Cindy Moran has a connection to the LSU Hilltop Arboretum that goes back some 40 years, when it was Emory Smith’s little garden and nursery. On Sunday, Moran’s garden will be one of five featured on the Friends of Hilltop Arboretum’s Spring Garden Tour II.
“Emory Smith just loved plants and loved to talk to people about them and show them to people,” said Moran, who has been gardening in Baton Rouge for at least 45 years.
In 1973, when Moran and her husband, Harry, built their home in Magnolia Woods, she decided to do the landscaping herself. So she enrolled in a residential landscaping class taught by Neil Odenwald, professor emeritus and former director of the LSU School of Landscape Architecture. It was from Odenwald that she learned about native plants.
“At that time, in the ’70s, people were not concerned with native plants,” Moran said. “Emory Smith was the one person who could find native plants. He would go to the wild areas and dig them up.”
With knowledge from Odenwald’s class, Moran made a plan for her garden.

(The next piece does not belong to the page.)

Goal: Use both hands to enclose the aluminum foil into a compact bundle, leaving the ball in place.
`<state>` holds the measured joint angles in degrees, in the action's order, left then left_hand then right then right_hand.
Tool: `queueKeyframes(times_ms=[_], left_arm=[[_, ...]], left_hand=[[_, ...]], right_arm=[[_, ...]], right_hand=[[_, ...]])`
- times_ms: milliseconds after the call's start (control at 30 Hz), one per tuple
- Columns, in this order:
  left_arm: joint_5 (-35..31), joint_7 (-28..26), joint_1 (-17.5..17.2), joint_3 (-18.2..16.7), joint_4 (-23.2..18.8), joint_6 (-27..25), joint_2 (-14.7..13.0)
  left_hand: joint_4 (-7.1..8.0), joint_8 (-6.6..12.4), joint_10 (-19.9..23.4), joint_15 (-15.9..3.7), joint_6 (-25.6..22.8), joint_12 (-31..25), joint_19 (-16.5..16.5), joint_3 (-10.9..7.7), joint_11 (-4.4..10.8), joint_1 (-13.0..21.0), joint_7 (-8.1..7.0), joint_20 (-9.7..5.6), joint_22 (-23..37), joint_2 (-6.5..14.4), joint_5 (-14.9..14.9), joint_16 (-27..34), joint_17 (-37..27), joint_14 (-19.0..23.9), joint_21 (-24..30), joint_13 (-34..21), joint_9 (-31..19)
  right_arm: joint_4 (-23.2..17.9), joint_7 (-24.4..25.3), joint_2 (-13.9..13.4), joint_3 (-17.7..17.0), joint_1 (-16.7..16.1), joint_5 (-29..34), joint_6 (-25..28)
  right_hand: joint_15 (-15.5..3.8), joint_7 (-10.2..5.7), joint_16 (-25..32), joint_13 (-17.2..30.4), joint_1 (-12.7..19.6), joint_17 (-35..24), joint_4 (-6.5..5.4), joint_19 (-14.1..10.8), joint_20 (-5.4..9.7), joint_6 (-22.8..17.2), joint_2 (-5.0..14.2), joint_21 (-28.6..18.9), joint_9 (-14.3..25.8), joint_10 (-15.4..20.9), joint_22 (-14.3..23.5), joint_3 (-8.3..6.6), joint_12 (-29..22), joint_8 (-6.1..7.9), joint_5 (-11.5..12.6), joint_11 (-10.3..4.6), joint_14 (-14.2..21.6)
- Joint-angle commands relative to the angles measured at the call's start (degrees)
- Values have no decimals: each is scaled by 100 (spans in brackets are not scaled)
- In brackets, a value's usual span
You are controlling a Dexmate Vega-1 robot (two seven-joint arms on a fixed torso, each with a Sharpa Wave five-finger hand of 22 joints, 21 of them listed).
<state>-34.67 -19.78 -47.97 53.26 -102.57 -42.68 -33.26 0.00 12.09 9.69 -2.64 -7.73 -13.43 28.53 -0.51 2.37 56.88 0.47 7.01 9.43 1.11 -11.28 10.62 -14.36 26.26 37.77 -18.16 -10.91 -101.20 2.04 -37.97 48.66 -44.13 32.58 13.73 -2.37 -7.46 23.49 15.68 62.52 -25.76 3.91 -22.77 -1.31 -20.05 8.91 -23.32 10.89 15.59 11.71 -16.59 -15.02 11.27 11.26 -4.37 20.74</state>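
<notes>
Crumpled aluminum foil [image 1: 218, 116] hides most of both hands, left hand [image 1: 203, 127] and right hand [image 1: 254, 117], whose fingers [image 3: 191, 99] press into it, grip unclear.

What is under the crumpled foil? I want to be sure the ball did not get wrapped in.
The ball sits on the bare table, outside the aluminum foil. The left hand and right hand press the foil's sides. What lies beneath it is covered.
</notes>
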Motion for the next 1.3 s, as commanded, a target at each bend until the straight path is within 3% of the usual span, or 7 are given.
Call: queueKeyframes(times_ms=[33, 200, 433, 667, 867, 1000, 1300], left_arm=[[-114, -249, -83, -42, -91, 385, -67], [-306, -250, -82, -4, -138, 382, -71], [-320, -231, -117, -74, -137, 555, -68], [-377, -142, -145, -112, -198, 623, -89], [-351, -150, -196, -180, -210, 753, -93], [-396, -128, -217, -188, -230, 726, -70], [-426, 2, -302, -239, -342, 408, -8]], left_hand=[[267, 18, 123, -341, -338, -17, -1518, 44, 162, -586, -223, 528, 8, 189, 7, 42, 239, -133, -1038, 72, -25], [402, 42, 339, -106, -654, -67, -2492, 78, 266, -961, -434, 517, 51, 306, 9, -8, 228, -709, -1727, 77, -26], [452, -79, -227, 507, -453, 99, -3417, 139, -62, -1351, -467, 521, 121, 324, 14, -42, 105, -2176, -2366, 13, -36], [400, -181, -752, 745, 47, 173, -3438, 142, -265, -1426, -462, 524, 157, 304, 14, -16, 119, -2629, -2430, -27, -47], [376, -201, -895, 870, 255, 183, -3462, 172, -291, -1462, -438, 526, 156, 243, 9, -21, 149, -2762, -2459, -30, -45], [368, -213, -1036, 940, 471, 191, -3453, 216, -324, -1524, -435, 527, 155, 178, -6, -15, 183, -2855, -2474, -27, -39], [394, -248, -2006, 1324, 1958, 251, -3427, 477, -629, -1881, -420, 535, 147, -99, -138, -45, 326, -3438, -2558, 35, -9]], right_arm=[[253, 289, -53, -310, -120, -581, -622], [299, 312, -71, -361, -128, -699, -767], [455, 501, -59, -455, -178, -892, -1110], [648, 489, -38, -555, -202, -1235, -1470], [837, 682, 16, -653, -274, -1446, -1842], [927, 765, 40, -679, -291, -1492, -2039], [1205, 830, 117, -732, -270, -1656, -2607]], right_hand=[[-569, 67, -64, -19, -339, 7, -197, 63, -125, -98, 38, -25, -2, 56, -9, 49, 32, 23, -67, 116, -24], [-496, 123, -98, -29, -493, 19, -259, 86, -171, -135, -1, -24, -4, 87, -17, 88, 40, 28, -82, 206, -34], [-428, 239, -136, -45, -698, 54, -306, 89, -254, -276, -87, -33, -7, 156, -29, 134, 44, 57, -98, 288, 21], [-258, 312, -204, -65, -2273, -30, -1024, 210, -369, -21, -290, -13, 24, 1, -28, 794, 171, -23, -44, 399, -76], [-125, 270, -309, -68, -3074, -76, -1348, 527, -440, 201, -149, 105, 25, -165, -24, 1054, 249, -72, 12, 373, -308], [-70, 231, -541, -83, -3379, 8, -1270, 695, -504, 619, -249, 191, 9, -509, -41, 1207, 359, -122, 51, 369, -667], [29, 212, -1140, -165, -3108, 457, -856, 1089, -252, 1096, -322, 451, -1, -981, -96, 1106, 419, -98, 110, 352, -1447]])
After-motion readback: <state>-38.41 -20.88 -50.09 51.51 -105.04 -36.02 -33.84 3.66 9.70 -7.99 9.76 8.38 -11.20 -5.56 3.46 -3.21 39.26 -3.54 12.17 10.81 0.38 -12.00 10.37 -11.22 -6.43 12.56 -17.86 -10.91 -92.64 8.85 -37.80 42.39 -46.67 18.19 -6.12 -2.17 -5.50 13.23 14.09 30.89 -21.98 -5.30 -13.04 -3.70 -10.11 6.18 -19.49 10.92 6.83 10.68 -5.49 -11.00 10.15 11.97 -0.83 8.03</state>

“I like to have a plan, organization,” Moran said. “I don’t like just throwing stuff in.”
Many of her plants came from Margie Jenkins, of Jenkins Farm & Nursery, who specializes in native plants at her nursery near Amite.

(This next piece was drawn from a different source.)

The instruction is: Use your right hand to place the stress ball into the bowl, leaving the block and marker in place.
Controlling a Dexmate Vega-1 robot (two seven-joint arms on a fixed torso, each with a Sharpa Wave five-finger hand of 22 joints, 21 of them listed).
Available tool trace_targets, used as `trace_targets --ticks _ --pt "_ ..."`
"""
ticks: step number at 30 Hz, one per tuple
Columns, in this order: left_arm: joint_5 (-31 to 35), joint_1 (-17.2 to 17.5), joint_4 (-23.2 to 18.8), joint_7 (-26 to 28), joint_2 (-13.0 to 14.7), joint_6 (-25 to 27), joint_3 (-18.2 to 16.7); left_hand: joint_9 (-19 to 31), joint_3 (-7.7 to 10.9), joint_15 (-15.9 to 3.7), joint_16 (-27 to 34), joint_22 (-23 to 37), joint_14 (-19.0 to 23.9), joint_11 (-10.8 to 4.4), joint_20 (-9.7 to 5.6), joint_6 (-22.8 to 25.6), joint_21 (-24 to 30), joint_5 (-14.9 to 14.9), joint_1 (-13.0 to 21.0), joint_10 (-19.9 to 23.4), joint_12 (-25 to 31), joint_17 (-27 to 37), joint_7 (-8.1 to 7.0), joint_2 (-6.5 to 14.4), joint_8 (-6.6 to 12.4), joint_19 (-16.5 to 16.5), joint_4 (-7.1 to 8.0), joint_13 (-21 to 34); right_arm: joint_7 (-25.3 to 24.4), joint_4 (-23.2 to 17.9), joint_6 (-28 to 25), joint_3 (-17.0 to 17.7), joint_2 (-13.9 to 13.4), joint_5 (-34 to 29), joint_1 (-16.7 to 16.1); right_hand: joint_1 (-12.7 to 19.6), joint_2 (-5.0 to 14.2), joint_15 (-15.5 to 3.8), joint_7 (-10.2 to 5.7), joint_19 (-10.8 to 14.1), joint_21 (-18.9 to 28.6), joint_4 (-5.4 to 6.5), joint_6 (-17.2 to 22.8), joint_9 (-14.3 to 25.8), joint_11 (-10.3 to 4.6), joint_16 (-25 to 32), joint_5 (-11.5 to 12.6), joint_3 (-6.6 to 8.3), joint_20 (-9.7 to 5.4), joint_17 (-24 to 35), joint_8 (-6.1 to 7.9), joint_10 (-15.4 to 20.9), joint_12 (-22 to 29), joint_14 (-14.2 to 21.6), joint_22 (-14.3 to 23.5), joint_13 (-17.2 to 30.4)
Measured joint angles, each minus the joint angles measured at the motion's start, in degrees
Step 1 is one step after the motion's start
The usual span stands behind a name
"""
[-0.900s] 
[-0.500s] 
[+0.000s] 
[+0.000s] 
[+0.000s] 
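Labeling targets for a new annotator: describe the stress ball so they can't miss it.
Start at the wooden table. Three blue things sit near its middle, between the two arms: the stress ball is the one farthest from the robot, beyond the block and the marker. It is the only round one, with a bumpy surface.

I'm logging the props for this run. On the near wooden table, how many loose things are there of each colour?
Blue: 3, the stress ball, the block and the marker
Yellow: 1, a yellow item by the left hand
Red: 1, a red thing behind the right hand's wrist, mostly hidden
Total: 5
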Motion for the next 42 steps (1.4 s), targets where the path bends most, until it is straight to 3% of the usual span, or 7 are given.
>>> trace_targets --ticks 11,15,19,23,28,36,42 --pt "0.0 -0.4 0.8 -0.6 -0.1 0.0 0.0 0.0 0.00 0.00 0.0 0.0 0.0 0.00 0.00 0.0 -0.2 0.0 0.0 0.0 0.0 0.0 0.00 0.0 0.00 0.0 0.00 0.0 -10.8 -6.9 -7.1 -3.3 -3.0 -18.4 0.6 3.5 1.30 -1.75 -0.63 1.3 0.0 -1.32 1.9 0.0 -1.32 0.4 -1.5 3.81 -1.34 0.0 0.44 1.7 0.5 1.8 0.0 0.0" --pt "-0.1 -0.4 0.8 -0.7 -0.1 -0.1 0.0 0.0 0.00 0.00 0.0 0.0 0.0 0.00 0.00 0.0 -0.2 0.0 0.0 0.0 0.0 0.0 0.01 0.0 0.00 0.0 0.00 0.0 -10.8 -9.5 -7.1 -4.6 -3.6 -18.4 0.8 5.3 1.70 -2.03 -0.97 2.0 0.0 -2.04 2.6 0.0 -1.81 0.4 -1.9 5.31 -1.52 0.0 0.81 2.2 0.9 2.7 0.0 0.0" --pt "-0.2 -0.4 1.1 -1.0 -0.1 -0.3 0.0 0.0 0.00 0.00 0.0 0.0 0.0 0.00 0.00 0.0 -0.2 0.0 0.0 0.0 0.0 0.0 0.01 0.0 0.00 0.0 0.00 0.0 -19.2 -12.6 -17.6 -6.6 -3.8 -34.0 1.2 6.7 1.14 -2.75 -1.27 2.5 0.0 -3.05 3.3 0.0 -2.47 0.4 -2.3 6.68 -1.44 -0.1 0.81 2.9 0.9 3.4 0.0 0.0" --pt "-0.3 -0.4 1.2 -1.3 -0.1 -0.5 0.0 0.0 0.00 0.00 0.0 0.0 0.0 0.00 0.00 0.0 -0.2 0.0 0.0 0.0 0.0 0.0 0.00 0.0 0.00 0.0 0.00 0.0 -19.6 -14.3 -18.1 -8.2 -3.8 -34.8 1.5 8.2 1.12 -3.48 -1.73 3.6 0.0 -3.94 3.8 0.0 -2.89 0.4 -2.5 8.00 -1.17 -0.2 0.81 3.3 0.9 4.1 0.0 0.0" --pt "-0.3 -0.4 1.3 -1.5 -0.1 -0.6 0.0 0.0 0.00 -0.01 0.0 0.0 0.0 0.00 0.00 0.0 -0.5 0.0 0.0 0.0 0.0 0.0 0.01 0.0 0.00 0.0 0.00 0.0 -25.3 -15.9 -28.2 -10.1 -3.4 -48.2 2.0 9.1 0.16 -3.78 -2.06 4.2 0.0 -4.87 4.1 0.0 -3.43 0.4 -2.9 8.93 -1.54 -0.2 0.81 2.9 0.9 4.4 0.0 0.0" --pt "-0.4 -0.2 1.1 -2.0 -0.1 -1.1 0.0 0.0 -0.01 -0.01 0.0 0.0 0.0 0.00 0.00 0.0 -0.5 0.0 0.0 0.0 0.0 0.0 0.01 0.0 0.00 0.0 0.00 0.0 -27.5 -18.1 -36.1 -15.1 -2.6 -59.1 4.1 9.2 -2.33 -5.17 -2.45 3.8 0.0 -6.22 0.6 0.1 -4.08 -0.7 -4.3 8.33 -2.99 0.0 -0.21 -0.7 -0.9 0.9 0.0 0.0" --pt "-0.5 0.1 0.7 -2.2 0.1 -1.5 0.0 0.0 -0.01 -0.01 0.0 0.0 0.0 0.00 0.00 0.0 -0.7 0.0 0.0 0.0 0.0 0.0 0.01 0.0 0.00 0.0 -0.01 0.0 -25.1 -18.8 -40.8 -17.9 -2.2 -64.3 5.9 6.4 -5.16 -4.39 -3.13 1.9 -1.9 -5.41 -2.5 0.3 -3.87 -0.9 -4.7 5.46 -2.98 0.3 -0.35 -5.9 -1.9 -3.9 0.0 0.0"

“She is quite a famous person in Louisiana horticulture,” Moran said.
After working in retail nurseries, Moran opened her own nursery business, Moran’s Nursery, in 1988.
“Margie went into growing trees and shrubs. I went into growing color, flowering plants, not native,” she said.
Moran’s garden is divided into two parts, her home garden and her work-support garden. Her home garden is filled with her favorites, begonias and succulents, what she calls her hobby plants.
“Oddly enough, begonias are succulents,” she said. “Succulents are juicy plants, fleshy plants that store moisture.”
Begonias are understory plants in tropical forests. They grow on the ground under the canopy of the trees and can get as tall as 6 or 7 feet.
“In tropical forests, we usually have drought periods,” she said. “Succulents need to survive in drought.”
In her nursery support garden, Moran grows plants to sell to retailers and landscape contractors in her wholesale-only business on Jefferson Highway.
At the back of her garden is a retention pond that was built when the lot was graded before the home was built.
“The pond is an important part of the ecology of this garden,” Moran said. “It is a water source for birds and wildlife.”
Moran also has a raised test garden, where she tries things out for her commercial nursery as well as for designs she uses in floral projects as a member of the Baton Rouge Garden Club.
“In our climate, you can grow anything, but the garden has to be raised,” she said.
She is also a big fan of rainwater for plants because of the liming effect and salt in the local water.
“It contains a good bit of salt because of our saltwater intrusion,” she said.
Moran collects rainwater in a rain barrel connected to a downspout from her roof.
“People in Baton Rouge think they don’t need a rain barrel because we have so much rain,” she said, “but over a long time if you water plants with nothing but Baton Rouge water, it hurts the plants. Baton Rouge water is good for people but not so good for plants.”
As it did for many people in the area, Hurricane Gustav brought major damage to Moran’s garden, when a large cherry bark oak was struck by lightning, fell in her driveway and hit the corner of her home. She replaced the oak with a small grove of pond cypress trees and built her Gustav pergola on the driveway side of her house. Everything in the pergola is red, a color that Moran seldom uses in her garden.
“Gustav was quite a shock, but it opened a whole lot of new vistas for people who never had sun,” she said.
Moran never considered replacing the cherry bark oak with a live oak, so popular in local gardens.
“Live oaks are greedy,” she said. “I always say you can have live oaks, or you can have a garden.”
She treasures several plants she got from Emory Smith some 40 years ago. Her largest is a halesia, or silver bell tree, which blooms in the spring.
“It is supposed to be a substitute for dogwood, which we cannot grow very well because our drainage is too bad,” she said.
A holly fern at the base of a tree near her pond always reminds her of Smith.
“Emory had at his house an old cellar,” she said. “He had holly fern in that cellar with spores in the walls that would make little baby holly ferns. Emory would always say that his holly ferns supported the little nursery he had. Those were his money plants.”